Still smiling, the easygoing nature in his eyes seemed to melt away. He gave an interested nod at my attaché. “Let’s hope your strategies worked better than mine.”

I started laughing, but once I saw that he hadn’t been joking, I stopped. I cleared my throat and withdrew some of the paperwork Jonathan had pulled together at the office.

Placing the reports between us – upside-down for me, right-side up for Bill – I explained the different stock-options strategies we had employed – butterflies, condors, but mostly covered calls – over the past few months.

“You’re speaking Russian,” he said, brushing his hands through his hair and sitting back in his seat, defeated as if I had just dealt him a nine, a two, and then flipped over three face cards.  “Can you speak dollars?”

I flipped to a page with a bunch of numbers. “Of course. Without the strategies, you would’ve realized a gain of one and a quarter million, or two percent.” I pointed to another figure. “This is what I’ve helped you achieve, Bill.”

His eyes widened. “That’s more than double the standard return.”
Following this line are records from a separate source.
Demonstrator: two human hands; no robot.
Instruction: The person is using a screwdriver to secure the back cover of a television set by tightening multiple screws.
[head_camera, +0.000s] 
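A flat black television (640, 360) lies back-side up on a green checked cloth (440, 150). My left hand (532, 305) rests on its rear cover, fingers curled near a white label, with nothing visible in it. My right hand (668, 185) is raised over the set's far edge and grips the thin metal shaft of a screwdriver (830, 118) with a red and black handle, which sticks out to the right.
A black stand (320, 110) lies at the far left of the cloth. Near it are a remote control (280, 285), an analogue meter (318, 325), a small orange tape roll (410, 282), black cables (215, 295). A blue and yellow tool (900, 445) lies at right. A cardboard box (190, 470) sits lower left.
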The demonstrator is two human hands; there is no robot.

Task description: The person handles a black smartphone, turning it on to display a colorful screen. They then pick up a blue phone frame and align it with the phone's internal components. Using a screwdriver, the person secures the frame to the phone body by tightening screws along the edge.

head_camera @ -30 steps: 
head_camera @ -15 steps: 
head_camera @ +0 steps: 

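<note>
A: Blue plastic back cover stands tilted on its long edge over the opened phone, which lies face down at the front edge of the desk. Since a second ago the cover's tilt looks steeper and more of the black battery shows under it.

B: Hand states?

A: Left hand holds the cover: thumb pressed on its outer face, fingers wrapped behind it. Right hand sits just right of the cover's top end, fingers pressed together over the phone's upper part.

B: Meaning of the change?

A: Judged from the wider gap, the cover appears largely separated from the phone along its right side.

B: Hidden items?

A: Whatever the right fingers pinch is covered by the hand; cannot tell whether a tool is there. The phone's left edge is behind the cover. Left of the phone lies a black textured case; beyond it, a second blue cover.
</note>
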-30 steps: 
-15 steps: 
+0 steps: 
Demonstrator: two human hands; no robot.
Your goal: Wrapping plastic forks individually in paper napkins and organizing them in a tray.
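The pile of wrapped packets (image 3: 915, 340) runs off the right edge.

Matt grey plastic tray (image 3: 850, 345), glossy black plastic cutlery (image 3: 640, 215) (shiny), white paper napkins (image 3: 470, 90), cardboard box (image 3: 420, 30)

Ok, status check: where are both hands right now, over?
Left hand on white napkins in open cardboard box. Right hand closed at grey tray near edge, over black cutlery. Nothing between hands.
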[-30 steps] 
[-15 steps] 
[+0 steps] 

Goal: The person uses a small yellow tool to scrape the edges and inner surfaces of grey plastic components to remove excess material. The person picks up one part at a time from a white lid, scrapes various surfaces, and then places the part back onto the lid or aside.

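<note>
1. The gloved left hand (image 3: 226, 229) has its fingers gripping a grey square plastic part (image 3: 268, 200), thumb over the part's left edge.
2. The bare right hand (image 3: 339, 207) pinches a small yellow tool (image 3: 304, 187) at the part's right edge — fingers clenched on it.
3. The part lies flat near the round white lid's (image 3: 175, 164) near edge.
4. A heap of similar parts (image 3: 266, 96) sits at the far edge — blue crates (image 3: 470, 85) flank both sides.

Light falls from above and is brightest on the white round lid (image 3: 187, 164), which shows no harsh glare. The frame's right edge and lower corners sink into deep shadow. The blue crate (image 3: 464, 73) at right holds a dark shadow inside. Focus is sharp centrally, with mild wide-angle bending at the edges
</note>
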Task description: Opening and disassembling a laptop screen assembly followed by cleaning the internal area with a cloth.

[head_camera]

Now it was my turn to sit back, pleased as if I had just revealed a pair of kings. “We prefer not to examine returns over such an isolated timeframe. But I can assure you, despite the ups and downs that will invariably occur over the next few years, using a conservative derivatives strategy to enhance and protect your returns will almost always outperform our standard performance records.” I leaned forward and added, “As well as outshine the returns of our competitors.”

Without giving it much thought, Bill’s grin broadened and he stood. “I’m starving, Carter. Let’s grab some lunch before you ask me to invest more money with you.”